# Precision Medicine by Harmonizing Real World Evidence and RCT Data

> **NIH NIH R01** · STANFORD UNIVERSITY · 2021 · $395,611

## Abstract

Abstract
Combining information from multiple studies continues to be a cost-effective approach in
biomedical research. In traditional statistical literature, the associated analytic method is
coined as "meta analysis". However, the statistical tools for meta analysis were
developed under rather restricted settings. In developing the next generation meta
analysis methods, there are many new challenges ranging from increasing the
robustness of traditional meta analysis to enhancing the protection of data privacy in
sharing patient level information.
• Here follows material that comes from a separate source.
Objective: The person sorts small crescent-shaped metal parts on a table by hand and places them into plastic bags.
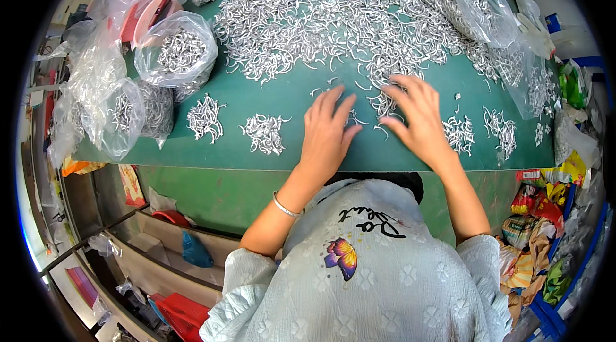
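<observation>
A broad heap of small curved silver metal pieces (308, 11) covers the far part of the green table (250, 95). My left hand (326, 129) is over the table near the front edge, its fingers apart beside a few loose pieces. To its right my right hand (418, 114) reaches over the heap's near tip, fingers spread and thumb pointing left. Nothing shows gripped in either hand; the undersides of the fingertips are hidden. Left of my hands lie two small piles, a nearer one (265, 133) and an outer one (205, 117). Two more piles, an inner one (459, 135) and an outer one (500, 131), lie on the right.
Clear plastic bags filled with metal pieces stand at the left, one open bag (179, 53) among them. Another filled bag (478, 8) leans at the far right. Below the table are a wooden shelf unit (167, 239) on the left and colourful packages (536, 207) on the right.
</observation>
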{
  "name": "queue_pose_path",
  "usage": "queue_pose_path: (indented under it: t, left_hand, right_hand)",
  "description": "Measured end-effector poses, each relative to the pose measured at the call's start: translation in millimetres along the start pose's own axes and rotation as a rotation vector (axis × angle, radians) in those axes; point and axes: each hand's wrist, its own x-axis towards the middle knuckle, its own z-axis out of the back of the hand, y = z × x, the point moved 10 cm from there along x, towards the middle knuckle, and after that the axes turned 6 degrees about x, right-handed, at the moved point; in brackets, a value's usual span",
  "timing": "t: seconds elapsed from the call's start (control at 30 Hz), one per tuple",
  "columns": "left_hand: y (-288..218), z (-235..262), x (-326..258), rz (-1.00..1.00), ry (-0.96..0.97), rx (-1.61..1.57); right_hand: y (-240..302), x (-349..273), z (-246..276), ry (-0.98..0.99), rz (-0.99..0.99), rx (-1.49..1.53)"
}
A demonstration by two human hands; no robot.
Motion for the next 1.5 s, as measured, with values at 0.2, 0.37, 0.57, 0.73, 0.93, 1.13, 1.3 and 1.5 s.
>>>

In this proposal, we aim to address several important
analytic issues that arise from combining multiple studies. We expect that the planned
methodological development will be able to provide a general framework to effective
information pooling from various sources. We also aim to facilitate the development of
new regulatory pathways to integrate real world evidences into the drug development
process. The proposal contains three specific aims.
In Specific Aim 1, we plan to develop valid and general random effects meta-analysis
inferential procedures allowing the number of studies to be small or the study-specific
treatment effect estimator to be irregular, where the statistical inference based on
traditional random effects models fails. In Specific Aim 2, we plan to develop robust and
efficient procedures for estimating treatment effects by synthesizing information from
real world evidence data and randomized clinical trials. The broad patient population and
detailed patient information make large database such as electronic medical records a
valuable source for precision medicine research. Effectively extracting rich information
from real world evidence data has thus become a pressing need. In this aim, we propose
to develop an adaptive causal inferential procedure based on multiple studies to correct
biases from various sources under relaxed assumptions. In Specific Aim 3, we propose
to develop optimal estimation/prediction procedures based on data from multiple sources
in the presence of the data privacy concern and between study heterogeneity. The first
part of the aim is about a divide-and-conquer strategy bypassing the need of patient
level data to alleviate the privacy concern in data sharing. The second part of the aim is
about a set of statistical learning methods for predicting patients’ future outcome and
selecting the optimal treatment accounting for between study heterogeneities, when
patient level data can be shared.

## Key facts

- **NIH application ID:** 10098041
- **Project number:** 5R01HL089778-10
- **Recipient organization:** STANFORD UNIVERSITY
- **Principal Investigator:** LU TIAN
- **Activity code:** R01 (R01, R21, SBIR, etc.)
- **Funding institute:** NIH
- **Fiscal year:** 2021
- **Award amount:** $395,611
- **Award type:** 5
- **Project period:** 2008-09-01 → 2024-01-31

## Primary source

NIH RePORTER: https://reporter.nih.gov/project-details/10098041

## Citation

> US National Institutes of Health, RePORTER application 10098041, Precision Medicine by Harmonizing Real World Evidence and RCT Data (5R01HL089778-10). Retrieved via AI Analytics 2026-05-23 from https://api.ai-analytics.org/grant/nih/10098041. Licensed CC0.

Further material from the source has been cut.